Start at the first line of the material below and retype each line through the one containing "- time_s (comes", exactly.

Start of Dataset

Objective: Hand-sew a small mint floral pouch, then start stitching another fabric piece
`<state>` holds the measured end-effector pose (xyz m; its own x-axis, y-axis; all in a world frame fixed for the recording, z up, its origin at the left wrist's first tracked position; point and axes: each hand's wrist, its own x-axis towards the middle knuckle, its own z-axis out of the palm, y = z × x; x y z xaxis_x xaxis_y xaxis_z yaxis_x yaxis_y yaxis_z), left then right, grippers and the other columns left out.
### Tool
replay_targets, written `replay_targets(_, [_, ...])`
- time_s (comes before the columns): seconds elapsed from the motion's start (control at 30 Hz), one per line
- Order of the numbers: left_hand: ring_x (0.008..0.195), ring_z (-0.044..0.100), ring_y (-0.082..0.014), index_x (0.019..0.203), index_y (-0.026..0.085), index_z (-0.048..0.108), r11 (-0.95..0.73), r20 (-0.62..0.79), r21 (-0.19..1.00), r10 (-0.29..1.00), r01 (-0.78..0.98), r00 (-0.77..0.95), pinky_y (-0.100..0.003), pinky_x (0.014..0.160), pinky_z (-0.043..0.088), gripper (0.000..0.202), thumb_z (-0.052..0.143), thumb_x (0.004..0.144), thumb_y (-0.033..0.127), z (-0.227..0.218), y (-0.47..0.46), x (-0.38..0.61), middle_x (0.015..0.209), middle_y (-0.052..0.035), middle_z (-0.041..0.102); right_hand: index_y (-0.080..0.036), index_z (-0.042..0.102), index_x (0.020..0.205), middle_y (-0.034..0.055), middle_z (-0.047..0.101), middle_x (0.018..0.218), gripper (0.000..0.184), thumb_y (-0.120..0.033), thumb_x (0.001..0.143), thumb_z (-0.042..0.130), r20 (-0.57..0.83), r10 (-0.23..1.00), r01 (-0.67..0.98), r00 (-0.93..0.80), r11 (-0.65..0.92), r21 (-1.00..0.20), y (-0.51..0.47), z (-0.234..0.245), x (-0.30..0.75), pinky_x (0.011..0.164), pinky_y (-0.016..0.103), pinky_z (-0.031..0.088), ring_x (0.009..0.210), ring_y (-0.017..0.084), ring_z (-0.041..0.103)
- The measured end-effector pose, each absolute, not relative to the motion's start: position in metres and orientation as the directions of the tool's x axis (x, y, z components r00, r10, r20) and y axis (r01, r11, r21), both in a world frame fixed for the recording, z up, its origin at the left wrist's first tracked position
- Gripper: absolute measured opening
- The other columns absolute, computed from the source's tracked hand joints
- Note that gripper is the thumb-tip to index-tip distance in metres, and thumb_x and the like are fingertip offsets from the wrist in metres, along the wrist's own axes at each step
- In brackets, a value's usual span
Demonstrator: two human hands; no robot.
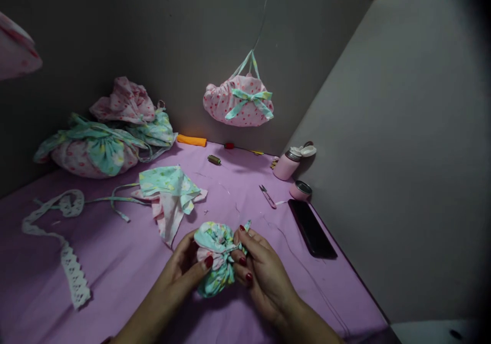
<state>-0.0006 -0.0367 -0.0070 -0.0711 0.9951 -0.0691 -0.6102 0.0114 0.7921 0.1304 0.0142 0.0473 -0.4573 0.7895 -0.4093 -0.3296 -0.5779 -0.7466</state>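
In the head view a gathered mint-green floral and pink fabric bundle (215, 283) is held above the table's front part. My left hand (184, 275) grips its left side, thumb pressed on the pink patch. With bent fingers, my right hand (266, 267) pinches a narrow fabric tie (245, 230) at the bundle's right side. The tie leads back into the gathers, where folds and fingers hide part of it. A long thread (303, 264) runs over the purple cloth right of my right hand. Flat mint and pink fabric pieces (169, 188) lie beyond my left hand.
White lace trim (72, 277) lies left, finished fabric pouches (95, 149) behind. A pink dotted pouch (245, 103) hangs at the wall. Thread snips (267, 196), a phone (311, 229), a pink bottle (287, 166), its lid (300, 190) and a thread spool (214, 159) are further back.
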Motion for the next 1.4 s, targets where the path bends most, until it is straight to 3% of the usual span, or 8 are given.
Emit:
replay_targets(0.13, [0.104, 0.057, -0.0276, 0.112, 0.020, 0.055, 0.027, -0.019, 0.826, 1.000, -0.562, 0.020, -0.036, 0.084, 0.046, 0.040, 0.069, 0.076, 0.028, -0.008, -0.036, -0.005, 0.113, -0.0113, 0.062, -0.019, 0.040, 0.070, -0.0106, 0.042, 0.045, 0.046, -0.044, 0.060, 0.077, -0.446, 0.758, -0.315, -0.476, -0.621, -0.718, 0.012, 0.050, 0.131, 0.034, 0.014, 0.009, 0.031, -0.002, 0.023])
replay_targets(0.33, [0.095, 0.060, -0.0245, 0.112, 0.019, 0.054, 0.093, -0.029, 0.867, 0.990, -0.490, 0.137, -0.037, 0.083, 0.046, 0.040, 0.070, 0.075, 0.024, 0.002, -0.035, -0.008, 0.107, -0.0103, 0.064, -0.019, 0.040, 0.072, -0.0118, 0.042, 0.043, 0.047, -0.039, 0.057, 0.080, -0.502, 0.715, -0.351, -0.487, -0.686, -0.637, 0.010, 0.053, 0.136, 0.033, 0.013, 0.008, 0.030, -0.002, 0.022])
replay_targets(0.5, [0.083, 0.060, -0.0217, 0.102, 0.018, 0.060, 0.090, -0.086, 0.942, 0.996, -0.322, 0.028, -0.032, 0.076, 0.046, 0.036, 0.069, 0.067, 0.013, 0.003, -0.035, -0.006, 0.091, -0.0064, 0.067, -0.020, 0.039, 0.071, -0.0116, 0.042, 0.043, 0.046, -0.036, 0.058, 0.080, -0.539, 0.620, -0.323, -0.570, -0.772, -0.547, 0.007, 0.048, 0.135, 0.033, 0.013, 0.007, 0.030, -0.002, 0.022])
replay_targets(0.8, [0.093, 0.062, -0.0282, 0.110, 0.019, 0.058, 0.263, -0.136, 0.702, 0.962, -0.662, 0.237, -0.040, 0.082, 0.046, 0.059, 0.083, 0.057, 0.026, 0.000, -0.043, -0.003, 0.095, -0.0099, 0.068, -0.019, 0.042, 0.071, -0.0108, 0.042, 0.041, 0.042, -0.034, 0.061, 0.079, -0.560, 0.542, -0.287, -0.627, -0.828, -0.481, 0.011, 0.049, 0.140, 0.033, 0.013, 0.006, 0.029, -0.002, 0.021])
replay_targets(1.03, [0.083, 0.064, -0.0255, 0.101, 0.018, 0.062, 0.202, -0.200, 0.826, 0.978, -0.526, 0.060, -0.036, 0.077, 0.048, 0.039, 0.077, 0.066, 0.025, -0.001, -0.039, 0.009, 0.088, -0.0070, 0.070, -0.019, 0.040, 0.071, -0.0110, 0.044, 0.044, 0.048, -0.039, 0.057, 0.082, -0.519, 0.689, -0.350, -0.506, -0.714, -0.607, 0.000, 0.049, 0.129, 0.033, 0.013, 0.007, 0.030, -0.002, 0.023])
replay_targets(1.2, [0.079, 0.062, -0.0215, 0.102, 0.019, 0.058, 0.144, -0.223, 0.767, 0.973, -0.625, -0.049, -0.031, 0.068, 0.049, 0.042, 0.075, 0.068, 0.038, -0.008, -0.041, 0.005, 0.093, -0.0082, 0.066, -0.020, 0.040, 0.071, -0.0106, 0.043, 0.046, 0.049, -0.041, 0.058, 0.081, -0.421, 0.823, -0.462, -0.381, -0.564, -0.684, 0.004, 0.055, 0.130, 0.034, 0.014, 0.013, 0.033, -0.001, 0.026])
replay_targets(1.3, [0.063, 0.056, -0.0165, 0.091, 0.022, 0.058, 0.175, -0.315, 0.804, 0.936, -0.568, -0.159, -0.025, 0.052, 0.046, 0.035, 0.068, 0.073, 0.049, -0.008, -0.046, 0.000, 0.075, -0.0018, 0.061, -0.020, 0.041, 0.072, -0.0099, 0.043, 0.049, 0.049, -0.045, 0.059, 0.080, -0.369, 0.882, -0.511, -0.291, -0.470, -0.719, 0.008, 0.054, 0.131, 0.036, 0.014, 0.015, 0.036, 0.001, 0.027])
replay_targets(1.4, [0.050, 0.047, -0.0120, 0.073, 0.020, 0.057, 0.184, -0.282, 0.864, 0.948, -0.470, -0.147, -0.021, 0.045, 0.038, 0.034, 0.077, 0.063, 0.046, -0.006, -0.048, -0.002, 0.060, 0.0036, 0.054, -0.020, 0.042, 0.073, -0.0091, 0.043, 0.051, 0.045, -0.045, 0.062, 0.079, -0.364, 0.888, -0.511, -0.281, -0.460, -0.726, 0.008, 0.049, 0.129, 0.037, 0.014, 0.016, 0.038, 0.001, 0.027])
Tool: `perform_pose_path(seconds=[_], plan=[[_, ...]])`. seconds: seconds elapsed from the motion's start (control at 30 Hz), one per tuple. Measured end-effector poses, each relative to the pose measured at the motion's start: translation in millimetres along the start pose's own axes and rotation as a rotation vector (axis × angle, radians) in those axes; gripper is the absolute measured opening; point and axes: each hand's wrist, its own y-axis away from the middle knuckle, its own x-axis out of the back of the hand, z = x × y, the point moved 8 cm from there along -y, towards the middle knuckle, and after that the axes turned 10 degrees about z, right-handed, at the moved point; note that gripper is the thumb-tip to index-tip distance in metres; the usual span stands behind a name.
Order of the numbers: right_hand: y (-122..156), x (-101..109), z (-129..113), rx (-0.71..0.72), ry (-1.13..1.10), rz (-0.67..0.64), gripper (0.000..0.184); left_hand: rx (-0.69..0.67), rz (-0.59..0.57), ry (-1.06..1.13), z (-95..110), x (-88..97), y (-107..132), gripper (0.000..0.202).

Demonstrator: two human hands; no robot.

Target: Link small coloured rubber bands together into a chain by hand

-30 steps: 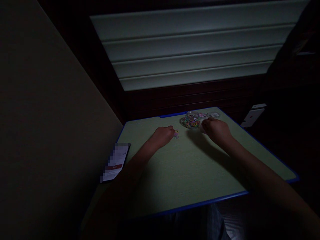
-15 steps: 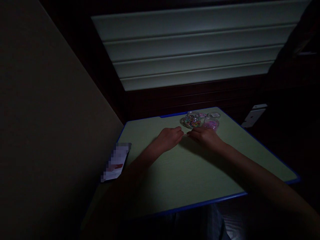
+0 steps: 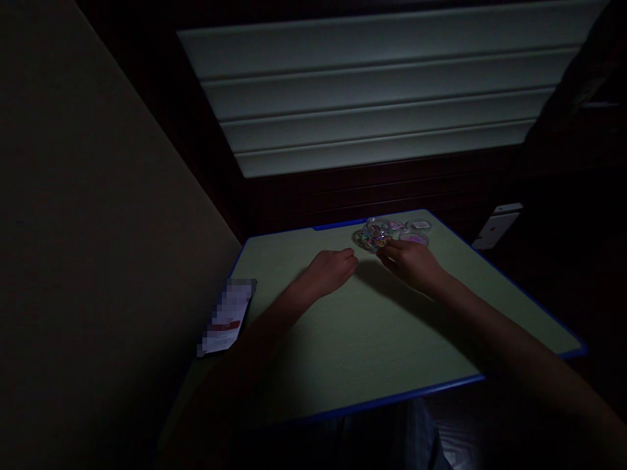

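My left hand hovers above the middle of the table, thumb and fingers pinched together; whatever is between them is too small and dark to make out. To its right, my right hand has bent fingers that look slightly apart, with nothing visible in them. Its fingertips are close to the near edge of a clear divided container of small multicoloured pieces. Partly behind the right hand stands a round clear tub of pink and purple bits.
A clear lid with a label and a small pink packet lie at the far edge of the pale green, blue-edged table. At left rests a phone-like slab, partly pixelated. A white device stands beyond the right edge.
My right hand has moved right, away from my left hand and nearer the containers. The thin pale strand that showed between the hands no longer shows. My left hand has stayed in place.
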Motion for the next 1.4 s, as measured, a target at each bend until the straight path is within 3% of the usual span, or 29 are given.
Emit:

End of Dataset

__Solution for this problem__.
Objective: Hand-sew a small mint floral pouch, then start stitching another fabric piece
`<state>` holds the measured end-effector pose (xyz m; its own x-axis, y-axis; all in a world frame fixed for the recording, z up, its origin at the left wrist's first tracked position; point and axes: each hand's wrist, its own x-axis towards the middle knuckle, its own z-axis out of the palm, y = z × x; x y z xaxis_x xaxis_y xaxis_z yaxis_x yaxis_y yaxis_z), left then right, grippers and the other columns left out.
### Tool
replay_targets, written `replay_targets(_, [_, ...])`
- time_s (comes before the columns): seconds elapsed from the motion's start (control at 30 Hz), one per line

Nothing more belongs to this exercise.